-
Notifications
You must be signed in to change notification settings - Fork 2.2k
Description
Describe the bug
The Azure Cosmos Java SDK has circular class initialization () dependencies that cause a permanent, unrecoverable JVM-level deadlock when two threads concurrently trigger Cosmos SDK class loading. The deadlock occurs between JsonSerializable, CosmosItemRequestOptions, CosmosAsyncClient, and related classes — all through ImplementationBridgeHelpers.initializeAllAccessors().
A similar issue was previously identified and fixed specifically for Kafka connectors in PR #46378: fixKafkaConnectorStuckIssue, but that fix was not comprehensive. The same circular pattern exists in the core Cosmos SDK classes and can be triggered by any application that concurrently initializes Cosmos SDK classes from multiple threads.
JVM class initialization monitors have no timeout — this deadlock is permanent and unrecoverable without killing the process.
Exception or Stack Trace
Thread dump captured from a production JVM (~336 seconds uptime, 200/200 Tomcat request threads stuck permanently):
Thread A (exec-31, elapsed=221.74s):
Thread.State: RUNNABLE
- new SqlParameter() → JsonSerializable.<clinit>()
→ ImplementationBridgeHelpers.initializeAllAccessors()
→ CosmosItemRequestOptions.<clinit>()
→ CosmosDiagnosticsThresholdsHelper → FeedResponse.<clinit>()
→ CosmosPagedFluxDefaultImpl.<clinit>()
→ CosmosAsyncContainer.<clinit>()
→ BridgeInternal.initializeAllAccessors()
→ ⛔ WAITS on CosmosAsyncClient class init (owned by Thread B)
Thread B (exec-13, elapsed=228.03s):
Thread.State: RUNNABLE
- CosmosClientBuilder.buildClient() → CosmosAsyncClient.<clinit>()
→ ImplementationBridgeHelpers.initializeAllAccessors()
→ ModelBridgeInternal.initializeAllAccessors()
→ ⛔ WAITS on CosmosItemRequestOptions class init (part of Thread A's chain)
Result: Classic AB/BA deadlock on JVM class initialization monitors.
- 192 threads blocked waiting on
JsonSerializableclass init monitor (held by Thread A / exec-31) - 6 threads blocked on Guava cache
waitForLoadingValue(waiting for Thread B / exec-13 to finishbuildClient()) - 1 thread (exec-31) deadlocked in
JsonSerializable.<clinit>()chain - 1 thread (exec-13) deadlocked in
CosmosAsyncClient.<clinit>()chain - 200/200 request threads permanently stuck — process is completely unresponsive
All 192 threads blocked on JsonSerializable show the same stack:
at com.azure.cosmos.models.SqlParameter.<init>(SqlParameter.java:41)
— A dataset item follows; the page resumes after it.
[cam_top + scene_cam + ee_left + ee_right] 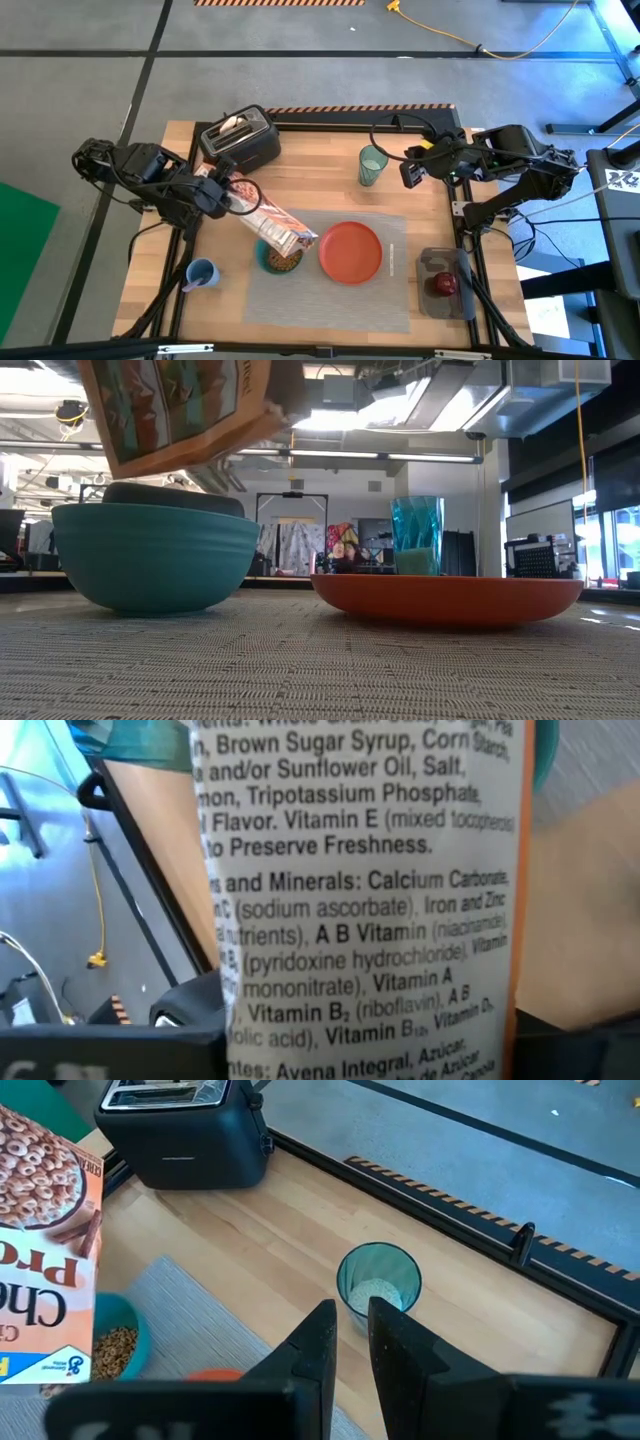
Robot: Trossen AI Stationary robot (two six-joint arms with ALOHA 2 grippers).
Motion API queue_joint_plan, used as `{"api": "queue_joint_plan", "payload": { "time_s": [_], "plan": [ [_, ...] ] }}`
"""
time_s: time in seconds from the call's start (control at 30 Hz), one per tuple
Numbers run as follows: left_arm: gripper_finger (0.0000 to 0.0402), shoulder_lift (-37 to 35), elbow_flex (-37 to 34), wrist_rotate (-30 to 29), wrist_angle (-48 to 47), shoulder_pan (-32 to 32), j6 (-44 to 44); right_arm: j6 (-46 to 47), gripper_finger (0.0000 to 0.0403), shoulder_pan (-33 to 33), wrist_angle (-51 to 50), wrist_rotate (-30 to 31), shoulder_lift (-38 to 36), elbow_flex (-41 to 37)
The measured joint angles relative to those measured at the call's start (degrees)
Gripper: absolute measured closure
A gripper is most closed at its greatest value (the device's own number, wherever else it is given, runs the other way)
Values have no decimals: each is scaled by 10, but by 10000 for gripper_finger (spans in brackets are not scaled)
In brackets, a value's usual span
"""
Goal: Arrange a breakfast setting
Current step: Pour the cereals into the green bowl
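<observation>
My left gripper is shut on the tall orange cereal box, which is tipped with its open top over the teal bowl. The bowl holds cereal and stands on the grey placemat beside the orange-red plate. A slim pale utensil lies to the right of the plate. The green glass stands on the wood beyond the mat. My right gripper hangs above and short of the glass, shut, holding nothing. The red apple rests at the right edge. My left gripper pinches the cereal box near its bottom end between two fingers, one on each broad face, with the narrow printed side panel facing the wrist. The fingers come from the table's left, slanting down. The box is lifted clear, its top end lowest, above the bowl.
A black toaster with a toast slice in its slot stands at the far left. A blue cup sits near the left edge. The apple lies in a grey tray.
</observation>
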Motion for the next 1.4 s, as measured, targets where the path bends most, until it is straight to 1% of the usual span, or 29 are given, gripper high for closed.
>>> {"api": "queue_joint_plan", "payload": {
  "time_s": [0.3,0.5,0.67,0.87,0.97,1.1,1.17,1.23,1.3,1.4],
  "plan": [
    [264,0,0,12,40,0,-27,-16,349,0,3,1,0,0],
    [264,0,0,13,93,9,-39,-22,349,0,4,2,0,0],
    [264,0,0,11,132,32,-45,-39,349,0,22,-14,-5,0],
    [264,0,0,29,205,69,-45,-93,349,0,56,-26,-16,3],
    [264,0,-1,32,243,91,-45,-115,349,0,59,-23,-21,25],
    [264,0,-23,35,331,127,-52,-148,346,0,58,4,-27,71],
    [264,0,-41,56,376,147,-58,-178,333,0,59,6,-35,97],
    [264,0,-61,77,425,167,-64,-204,312,0,60,5,-41,122],
    [264,0,-87,99,479,187,-74,-226,283,0,61,-5,-50,140],
    [264,0,-133,130,575,214,-92,-247,231,0,72,-38,-62,151]
  ]
}}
- waiting on the Class initialization monitor for com.azure.cosmos.implementation.JsonSerializable
To Reproduce
The deadlock is a non-deterministic race condition triggered when two threads concurrently initiate Cosmos SDK class loading for the first time:
- Thread A creates a
new SqlParameter()— triggersJsonSerializable.<clinit>() - Thread B calls
CosmosClientBuilder.buildClient()— triggersCosmosAsyncClient.<clinit>() - Both
<clinit>methods callImplementationBridgeHelpers.initializeAllAccessors(), which eagerly initializes multiple SDK classes - The initialization chains create circular dependencies:
JsonSerializable.<clinit>()chain eventually needsCosmosAsyncClientto be initializedCosmosAsyncClient.<clinit>()chain eventually needsCosmosItemRequestOptionsto be initialized (part ofJsonSerializable's chain)
- Permanent deadlock — neither thread can ever make progress
The race window exists during application startup or any time Cosmos SDK classes are loaded for the first time. Pods/processes where all Cosmos SDK classes happen to be loaded by a single thread (or sequentially) are unaffected.
Code Snippet
The root cause is in ImplementationBridgeHelpers.initializeAllAccessors(), which is called from multiple class <clinit> methods. This creates the following circular initialization dependency graph:
JsonSerializable.<clinit>()
└→ ImplementationBridgeHelpers.initializeAllAccessors()
└→ CosmosItemRequestOptions.<clinit>()
└→ ... → FeedResponse.<clinit>()
└→ CosmosPagedFluxDefaultImpl.<clinit>()
└→ CosmosAsyncContainer.<clinit>()
└→ BridgeInternal.initializeAllAccessors()
└→ needs CosmosAsyncClient initialized ← CIRCULAR
CosmosAsyncClient.<clinit>()
└→ ImplementationBridgeHelpers.initializeAllAccessors()
└→ ModelBridgeInternal.initializeAllAccessors()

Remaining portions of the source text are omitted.